[Data entries]
● ● ● ● ●
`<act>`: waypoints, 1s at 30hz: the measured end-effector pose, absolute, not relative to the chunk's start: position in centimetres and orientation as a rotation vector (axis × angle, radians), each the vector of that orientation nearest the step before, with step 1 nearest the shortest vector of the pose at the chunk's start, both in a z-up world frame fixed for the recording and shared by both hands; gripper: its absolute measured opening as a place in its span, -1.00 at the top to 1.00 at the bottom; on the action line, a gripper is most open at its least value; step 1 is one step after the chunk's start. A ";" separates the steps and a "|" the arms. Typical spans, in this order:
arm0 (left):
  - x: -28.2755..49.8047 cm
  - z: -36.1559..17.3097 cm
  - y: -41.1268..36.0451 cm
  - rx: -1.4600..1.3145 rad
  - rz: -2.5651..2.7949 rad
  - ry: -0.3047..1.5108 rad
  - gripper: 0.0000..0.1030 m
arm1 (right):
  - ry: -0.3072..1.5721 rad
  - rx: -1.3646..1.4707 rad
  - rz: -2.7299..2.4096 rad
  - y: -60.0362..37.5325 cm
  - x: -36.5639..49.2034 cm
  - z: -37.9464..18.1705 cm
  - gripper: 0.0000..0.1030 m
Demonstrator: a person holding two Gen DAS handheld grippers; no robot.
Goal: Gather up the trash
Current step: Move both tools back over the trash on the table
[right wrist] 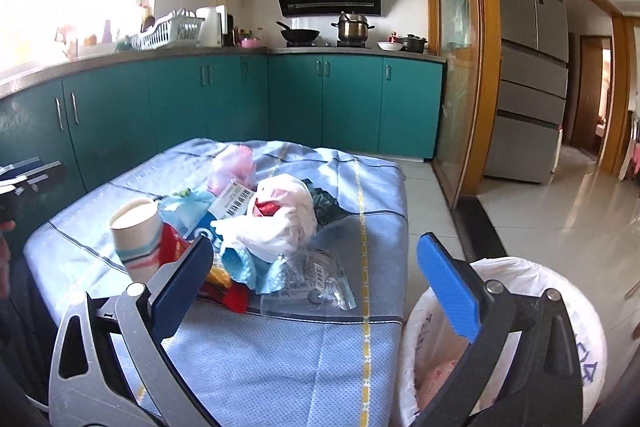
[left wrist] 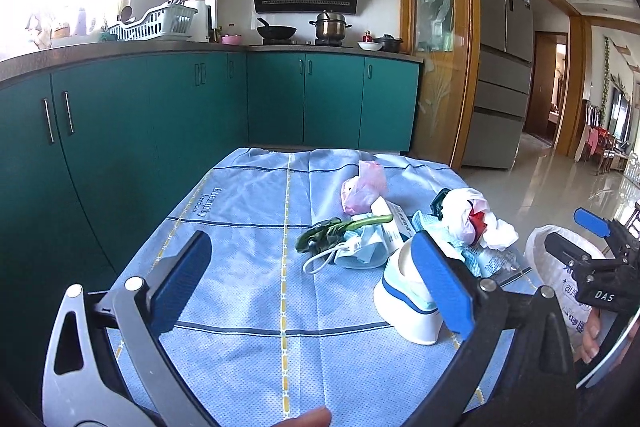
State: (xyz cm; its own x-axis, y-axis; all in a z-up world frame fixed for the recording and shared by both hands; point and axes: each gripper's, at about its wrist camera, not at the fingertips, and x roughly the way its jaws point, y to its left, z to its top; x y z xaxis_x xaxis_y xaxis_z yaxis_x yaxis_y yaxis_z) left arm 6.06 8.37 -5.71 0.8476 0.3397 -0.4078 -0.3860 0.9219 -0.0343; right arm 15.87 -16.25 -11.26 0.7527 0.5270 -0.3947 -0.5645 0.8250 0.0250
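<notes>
Both the left gripper [left wrist: 308, 277] and the right gripper [right wrist: 316, 277] hover with jaws wide and nothing between them, above the near edge of the surface covered by a light blue checked cloth [left wrist: 248, 259]. The trash lies in a heap toward the surface's right edge: a white paper cup with blue and pink stripes [right wrist: 136, 239], a crumpled white plastic bag [right wrist: 280, 219], a pink plastic bag [left wrist: 362, 187] and a wilted green vegetable stalk [left wrist: 336, 231]. A bin lined with a white plastic bag [right wrist: 520, 279] stands on the floor just beside the surface's near right corner.

Heaped trash [right wrist: 256, 227] on the blue cloth [right wrist: 280, 355], beside white-lined bin [right wrist: 520, 275] at its edge.
</notes>
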 end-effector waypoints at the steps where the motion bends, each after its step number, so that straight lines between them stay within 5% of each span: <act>1: 6.0 -5.7 8.4 -0.120 0.381 0.403 -0.94 | 0.405 -0.088 0.605 -16.4 16.0 -11.3 -0.93; 30: 6.9 -6.8 7.8 -0.095 0.373 0.464 -0.94 | 0.476 -0.200 0.527 -14.5 16.6 -13.2 -0.93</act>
State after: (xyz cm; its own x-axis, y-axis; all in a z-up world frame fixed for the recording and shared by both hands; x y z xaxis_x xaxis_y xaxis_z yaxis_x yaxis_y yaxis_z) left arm 6.86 7.82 -6.76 0.8283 0.3291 -0.4535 -0.3720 0.9282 -0.0057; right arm 16.63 -14.46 -13.19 0.7591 0.4346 -0.4846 -0.5255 0.8485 -0.0624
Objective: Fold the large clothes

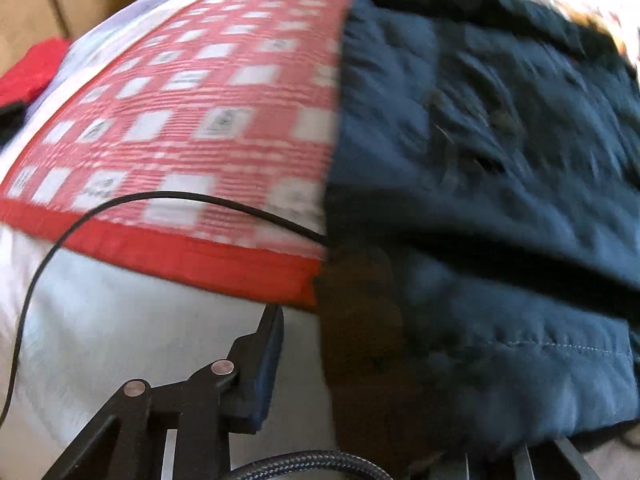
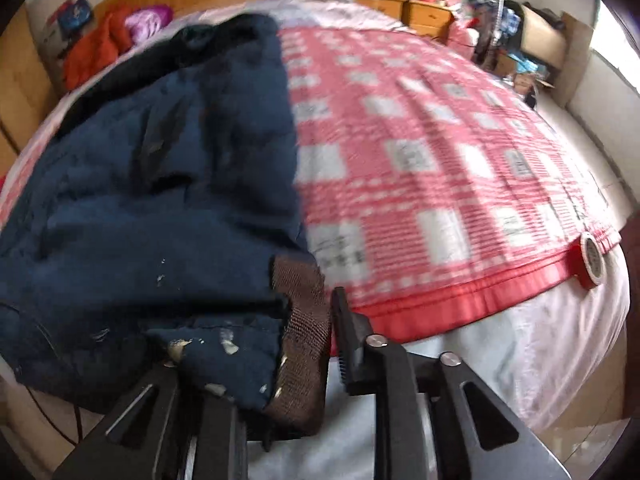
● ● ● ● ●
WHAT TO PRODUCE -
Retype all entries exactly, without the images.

ANSWER SPACE -
`<act>`: waypoints, 1s at 30hz: the measured end-effector pose, absolute, not relative to the chunk's start: position in centimetres and orientation as a rotation vector (axis × angle, radians), each the vector of that orientation nearest the step before, with step 1 nearest the shortest vector of the pose at the chunk's start, both in a z-up world frame fixed for the recording and shared by both hands; gripper: its absolute measured opening as a place in its span, -1.00 at the top to 1.00 at the bottom; on the action line, a gripper is most open at its least value; step 1 is one step after the chunk's start. A ";" separates the steps and a "|" the arms. Typical spans, in this order:
arm0 (left):
  - x: -28.2755..49.8047 cm
  - z: -36.1559..17.3097 cm
  - y: -41.1268..36.0451 cm
  - rx: -1.4600..1.3145 rad
  - rz: -2.5651..2.7949 rad
  - ry: -0.3047..1.5108 rad
  - gripper: 0.0000..0.1030 m
arm1 (right):
  - ry: -0.3072..1.5721 rad
  - rx: -1.3646..1.4707 rad
  - rz: -2.7299..2.4096 rad
  - y: -60.0362..37.5325 cm
  - x: -36.5639..49.2034 cm
  - z: -37.9464..18.1705 cm
  - gripper: 0.0000..0.1030 m
Demonstrator: a person holding two Gen DAS handheld grippers; no robot.
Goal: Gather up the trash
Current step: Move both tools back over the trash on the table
[right wrist] 
[left wrist] 
State: (xyz cm; its own x-axis, y-axis; all in a z-up world frame fixed for the recording and shared by both hands; point and axes: each gripper's, at about its wrist camera, not at the fingertips, and x roughly the way its jaws point, y to its left, z to its top; x y z xaxis_x xaxis_y xaxis_z yaxis_x yaxis_y yaxis_z) left arm 6.06 8.37 -5.71 0.8476 0.3397 -0.4078 -0.3860 0.9219 -0.0343; right arm 15.87 -16.25 -11.26 0.7527 0.5270 -0.3947 -0.5645 0.8250 0.0250
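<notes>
Both the left gripper [left wrist: 308, 277] and the right gripper [right wrist: 316, 277] hover with jaws wide and nothing between them, above the near edge of the surface covered by a light blue checked cloth [left wrist: 248, 259]. The trash lies in a heap toward the surface's right edge: a white paper cup with blue and pink stripes [right wrist: 136, 239], a crumpled white plastic bag [right wrist: 280, 219], a pink plastic bag [left wrist: 362, 187] and a wilted green vegetable stalk [left wrist: 336, 231]. A bin lined with a white plastic bag [right wrist: 520, 279] stands on the floor just beside the surface's near right corner.

Heaped trash [right wrist: 256, 227] on the blue cloth [right wrist: 280, 355], beside white-lined bin [right wrist: 520, 275] at its edge.
</notes>
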 end-effector waypoints at the steps where the motion bends, each after its step number, so that straight lines between them stay within 5% of each span: <act>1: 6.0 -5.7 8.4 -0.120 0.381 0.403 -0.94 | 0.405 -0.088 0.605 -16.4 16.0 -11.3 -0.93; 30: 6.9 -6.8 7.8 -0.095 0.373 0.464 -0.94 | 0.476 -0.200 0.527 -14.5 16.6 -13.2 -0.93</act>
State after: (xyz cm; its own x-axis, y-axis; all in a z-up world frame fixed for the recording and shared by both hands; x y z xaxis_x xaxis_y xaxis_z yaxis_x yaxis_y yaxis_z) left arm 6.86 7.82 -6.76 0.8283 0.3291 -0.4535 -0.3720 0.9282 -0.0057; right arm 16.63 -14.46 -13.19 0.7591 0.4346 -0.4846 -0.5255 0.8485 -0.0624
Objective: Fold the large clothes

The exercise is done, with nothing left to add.